Every year, University of Wisconsin students pay part of their tuition to fund student-run organizations. This year, as each student contributed $565, the Student Services Finance Committee allocated more than $1 million dollars to different groups, from the Medieval Warrior Craft League to Badger Catholic.

Segregated fees are included in the cost of tuition every year to support student activities, which is required by the UW System. SSFC, part of the Associated Students of Madison, direcst where these funds go and how much money each student organization receives.

For fiscal year 2014, SSFC dedicated $1,011,800.46 to 16 General Student Services Fund groups, including religious organizations, on the basis that they provide “core programming” that is accessible and tailorable to students.
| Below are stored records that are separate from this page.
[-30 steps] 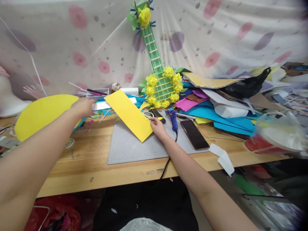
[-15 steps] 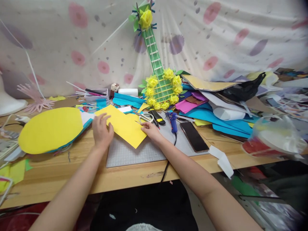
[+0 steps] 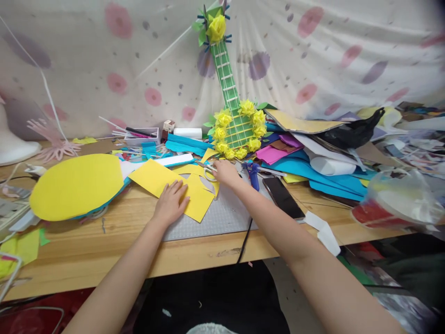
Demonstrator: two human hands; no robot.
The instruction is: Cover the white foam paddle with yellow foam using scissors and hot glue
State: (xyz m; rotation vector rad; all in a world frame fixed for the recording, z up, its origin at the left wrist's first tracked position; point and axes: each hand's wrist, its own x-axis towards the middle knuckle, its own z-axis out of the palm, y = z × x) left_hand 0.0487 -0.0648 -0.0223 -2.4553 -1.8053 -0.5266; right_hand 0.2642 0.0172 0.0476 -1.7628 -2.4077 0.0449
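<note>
My left hand [image 3: 171, 202] lies on a sheet of yellow paper [image 3: 200, 200], fingers stretched out and pressing it to the grey cutting mat [image 3: 194, 230]. The sheet has a curved cut-out on its far side, and a strip of yellow paper shows behind it. Farther back, my right hand [image 3: 225, 172] reaches down with bent fingers beside the handles of a pair of scissors [image 3: 208, 172]. Its fingertips are partly hidden, so I cannot see whether it grips anything. Left of the sheet rests a blue-edged shape with a yellow oval [image 3: 76, 188] and a white neck.
A blue glue gun [image 3: 253, 174] and a phone [image 3: 283, 198] lie right of my right hand. A green paper guitar [image 3: 239, 130] with yellow flowers leans on the curtain. Coloured sheets [image 3: 295, 162] are piled at the right, near a clear bucket [image 3: 392, 199].
My left hand has moved right and come down flat on the yellow paper. My right hand has left the paper's edge and moved away from me to the scissors. The sheet now lies lower on the mat.
</note>
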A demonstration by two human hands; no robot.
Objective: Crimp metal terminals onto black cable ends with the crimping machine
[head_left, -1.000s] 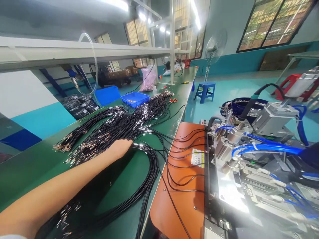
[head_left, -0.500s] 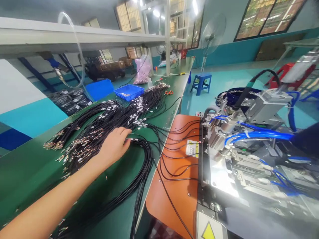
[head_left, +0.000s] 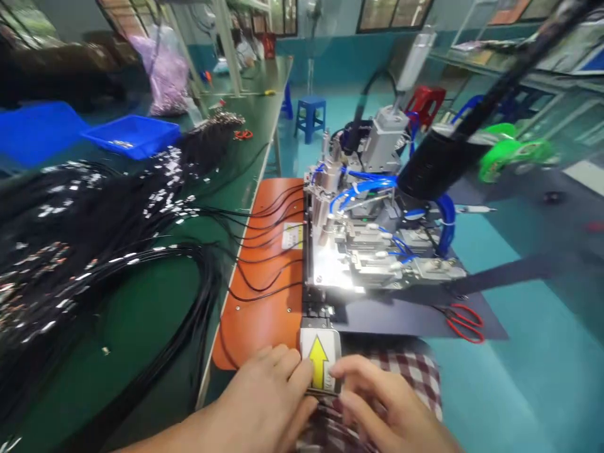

In total this year, SSFC distributed $7,488,655 in allocable student segregated fees –funds that go toward student-directed budgets – and $35,825,266 in non-allocable student segregated fees to institutions like the Wisconsin Union and University Health Services. The total segregated fees were up 10 percent from 2012.

The Medieval Warrior Craft League received more than $95,000 (most of which was returned) and Badger Catholic cashed in at more than $100,000.

Outgoing SSFC Chair David Vines said core programming is the main programming for the group in which 75 percent of the people benefiting from it must be UW students.

“[The programming] has to be something that is available upon request, or it is something that facilitates [the] experience of learning,” Vines said. “Or it is something that provides for a campaign that provides public awareness for institutional or social change.”

Under those criteria, Badger Catholic received $100,947.63 this year. Additionally, the group Atheists, Humanists and Agnostics received $69,161.10.

Former ASM Chair David Gardner said student organizations were not always funded using these criteria. He said ASM was given the authority to distribute student funds, as a way of streamlining the funding processes, in 1973 in part of a Wisconsin state statute.

“My understanding is that it came about that there were certain groups that were at 
the whims of finance committee and leadership turnover from year to year,” Gardner said. “Before the GSSF, groups like [Greater University Tutoring Service] had to apply 
for grants, fundraisers and etc. From year to year, they’d have leadership that
 would drop the ball.”

GSSF was a way of “accommodating groups” that offered support for students, Gardner said.

SSFC also has control over its own budget and ASM’s budget as a whole. The committee allotted $170,714 for its own budget this year, and $1,241,962 for ASM’s internal budget. This money also comes out of segregated fees.

While 5 percent of all student segregated fees were directed toward the Recreational Sports budget, which provides recreational activities and facilities for use by 83 percent of all 43,000 UW students, ASM’s internal budget received 3 percent of segregated fees.

Vines said each semester, $15 of each student’s segregated fees are allocated to GSSF groups. This money goes to roughly 90 student employees, which allows them to “provide services and outreach to other students,” he said.

Vines said even if students are not taking direct advantage of the services they are paying for, he sees other opportunities for them to do so.

“I always say this for all students who aren’t interested in taking advantage of the opportunities presented to them,” he said. “If you aren’t taking advantage, or aren’t using things that you’ve never heard of, you can always walk outside Sex Out Loud’s office and grab a handful of condoms, and if you grab a second handful, you can make a profit.”